Le plan de financement

Montant global du chantier : 750 000 € HT

Subventions :
- État : 240 000 €
- Région Nouvelle Aquitaine : 60 000 €
- Conseil départemental de Lot-et-Garonne : non connue à ce jour (jusqu'à 25% du HT éligible)

La part de la commune dépendra de la subvention accordée par le Département.

Rappels historiques

Une confrérie de pénitents est une association de citadins (les confrères) laïcs pieux qui manifestent une grande ferveur dans leur pratique de la religion. Ils ne font pas partie du clergé, édifient leur propre chapelle, portent un costume spécifique (le sac) et élisent leurs officiers. Chaque confrérie édite des statuts qui constituent la règle de conduite du pénitent.

Les pénitents sont tenus de mener une vie irréprochable, d'assister à certains offices religieux et de suivre les processions. Les œuvres de charité constituent un autre de leurs devoirs majeurs. Les pénitents doivent aider leurs confrères malades, secourir les pauvres et les mendiants, assister aux funérailles des confrères morts, veiller à la solennité des convois funèbres. L'enterrement organisé par les pénitents restera longtemps le gage de funérailles pompeuses.


A Villeneuve-sur-Lot, au milieu du XVIIIe siècle, il existe une différence sociale très nette entre les pénitents bleus et les pénitents blancs. L'aristocratie et les gros négociants de la rive droite figurent en majorité au nombre des officiers de la confrérie des pénitents bleus tandis que les pénitents blancs de la rive gauche rassemblent petits bourgeois et artisans. Cette différence correspond à la répartition socio-professionnelle entre les quartiers de la rive droite et de la rive gauche.

A la Révolution, la plupart des chapelles de pénitents sont saisies. A Villeneuve-sur-Lot, les deux confréries renaissent en 1803. Les Pénitents bleus sont néanmoins contraints de racheter leur propre chapelle.
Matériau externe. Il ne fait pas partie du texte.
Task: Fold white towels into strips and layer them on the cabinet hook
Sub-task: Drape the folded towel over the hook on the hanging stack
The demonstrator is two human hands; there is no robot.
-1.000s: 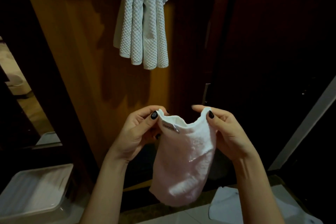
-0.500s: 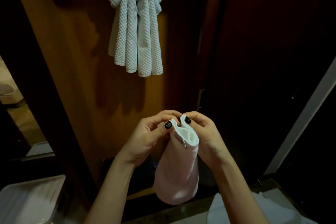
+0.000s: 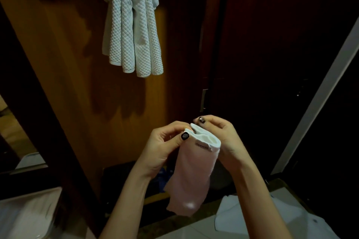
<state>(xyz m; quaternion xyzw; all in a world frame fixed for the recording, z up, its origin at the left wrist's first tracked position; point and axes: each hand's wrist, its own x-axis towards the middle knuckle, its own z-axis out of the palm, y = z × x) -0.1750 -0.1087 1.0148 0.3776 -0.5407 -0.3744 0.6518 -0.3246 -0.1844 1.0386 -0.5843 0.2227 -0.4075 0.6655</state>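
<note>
Brought together, left hand [image 3: 161, 147] and right hand [image 3: 223, 137] pinch the towel [image 3: 192, 176].

The hanging towels [image 3: 134, 31] are thick white cloth with a knobbly, waffle-like weave, rough and matt. The held towel [image 3: 191, 176] is a finer, smoother cloth, pale and matt, with a small sewn label at its hem. The cabinet door [image 3: 58, 64] is brown wood with a dull satin sheen. The tray [image 3: 25, 209] looks like pale, ribbed plastic.

One left hand [image 3: 161, 149], one right hand [image 3: 223, 138], one pale towel [image 3: 191, 176], one hanging towel bundle [image 3: 134, 31].
</note>
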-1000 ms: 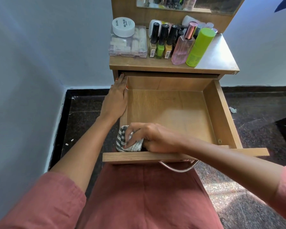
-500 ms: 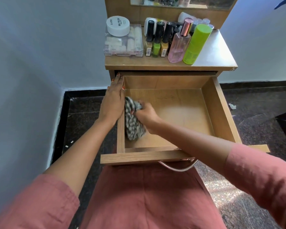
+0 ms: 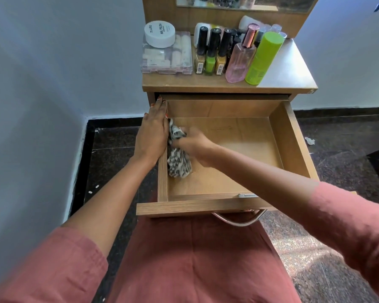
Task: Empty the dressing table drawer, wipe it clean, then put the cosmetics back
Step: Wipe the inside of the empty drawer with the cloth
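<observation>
Both hands work: left hand (image 3: 151, 136) flat, fingers straight, on the left wall of the drawer (image 3: 162, 184); right hand (image 3: 195, 147) clutches the cloth (image 3: 178, 165), now further back along that wall. Wiping continues; cosmetics (image 3: 239, 57) wait on top.

Fig.: person's clothing, head view. L sleeve (image 3: 53, 270) & R sleeve (image 3: 348, 232): plain dusty terracotta-pink woven fabric w/ slightly nubby texture. L cuff ends near elbow, R cuff part-way along forearm; forearms bare below cuffs. Lap garment (image 3: 195, 259): same colour & fabric, one vertical centre seam. L hand (image 3: 152, 136): nails (image 3: 159, 99) painted orange-red. R hand (image 3: 195, 147): nails hidden.
</observation>
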Motion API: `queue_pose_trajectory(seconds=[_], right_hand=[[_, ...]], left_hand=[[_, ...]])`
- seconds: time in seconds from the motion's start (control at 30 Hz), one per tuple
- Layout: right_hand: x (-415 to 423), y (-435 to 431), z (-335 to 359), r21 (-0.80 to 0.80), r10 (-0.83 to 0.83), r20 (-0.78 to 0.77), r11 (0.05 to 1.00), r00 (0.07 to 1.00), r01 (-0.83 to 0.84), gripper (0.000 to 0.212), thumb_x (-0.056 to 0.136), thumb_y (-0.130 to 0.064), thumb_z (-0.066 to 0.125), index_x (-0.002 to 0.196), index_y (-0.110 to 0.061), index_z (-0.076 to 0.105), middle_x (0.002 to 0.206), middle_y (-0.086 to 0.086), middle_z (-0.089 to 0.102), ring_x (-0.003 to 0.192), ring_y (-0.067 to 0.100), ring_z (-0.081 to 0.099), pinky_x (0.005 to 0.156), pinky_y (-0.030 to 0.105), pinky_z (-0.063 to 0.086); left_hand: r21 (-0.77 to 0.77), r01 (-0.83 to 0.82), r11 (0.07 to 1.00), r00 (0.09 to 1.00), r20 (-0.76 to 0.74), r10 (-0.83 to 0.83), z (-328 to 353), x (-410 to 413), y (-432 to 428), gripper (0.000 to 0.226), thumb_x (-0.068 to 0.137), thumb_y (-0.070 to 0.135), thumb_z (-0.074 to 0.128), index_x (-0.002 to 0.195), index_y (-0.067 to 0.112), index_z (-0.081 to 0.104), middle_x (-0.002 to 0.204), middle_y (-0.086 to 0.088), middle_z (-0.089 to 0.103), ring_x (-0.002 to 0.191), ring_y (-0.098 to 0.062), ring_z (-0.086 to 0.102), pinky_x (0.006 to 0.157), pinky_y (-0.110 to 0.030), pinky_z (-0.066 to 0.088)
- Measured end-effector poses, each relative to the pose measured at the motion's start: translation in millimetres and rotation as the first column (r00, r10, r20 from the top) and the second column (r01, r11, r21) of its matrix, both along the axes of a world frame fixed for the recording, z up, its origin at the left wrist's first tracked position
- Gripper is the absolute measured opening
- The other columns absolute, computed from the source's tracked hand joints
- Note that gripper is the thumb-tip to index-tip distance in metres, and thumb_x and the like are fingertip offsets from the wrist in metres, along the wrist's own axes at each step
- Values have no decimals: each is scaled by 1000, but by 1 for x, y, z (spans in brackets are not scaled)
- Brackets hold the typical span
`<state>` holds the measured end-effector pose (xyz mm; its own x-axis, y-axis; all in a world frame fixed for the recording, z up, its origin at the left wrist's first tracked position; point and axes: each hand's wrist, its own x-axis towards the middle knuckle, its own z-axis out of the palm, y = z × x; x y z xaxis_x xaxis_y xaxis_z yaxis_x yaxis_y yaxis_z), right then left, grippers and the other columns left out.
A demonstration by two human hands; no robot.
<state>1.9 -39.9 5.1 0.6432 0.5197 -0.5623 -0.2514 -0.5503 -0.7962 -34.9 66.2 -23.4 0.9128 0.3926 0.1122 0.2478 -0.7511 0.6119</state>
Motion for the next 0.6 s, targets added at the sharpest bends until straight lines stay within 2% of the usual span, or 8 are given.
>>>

Les différences sociales entre les deux confréries tendent alors à s'estomper.
Dès le XVIIIe siècle, on reproche aux pénitents les aspects profanes de leur confraternité : leurs repas sont trop nombreux et trop arrosés. On remet en cause leur aspect "bonhomme" et joyeux, le bavardage dans les processions ou dans la chapelle, bref un ensemble de déviations profanes.
A la fin du XIXe siècle, de nombreuses confréries se transforment, comme à Villeneuve, en société d'entraide mutuelle. Ces actions d'entraide, jusqu'alors modestes, s'intensifient grâce à la création d'une caisse indépendante qui permet d'apporter de l'aide aux confrères dans le besoin. Pour y adhérer il faut avoir entre 18 et 60 ans, n'être atteint d'aucune maladie incurable. Chaque membre verse une cotisation annuelle qui lui assure les prestations comme maladie, hospitalisation, achat de médicaments, pensions, retraite, assurance décès. Cette « caisse » permet également d’aider les veuves de confrères décédés, ou de financer les études de leurs enfants.

Détruite au début du XXe siècle, la chapelle des Pénitents bleus était située rue du Puits-Couleau. Elle se caractérisait par la richesse de son retable dont plusieurs éléments ont été redécouverts et identifiés à la fin des années 1990.
La chapelle des Pénitents blancs abrite des objets des deux confréries.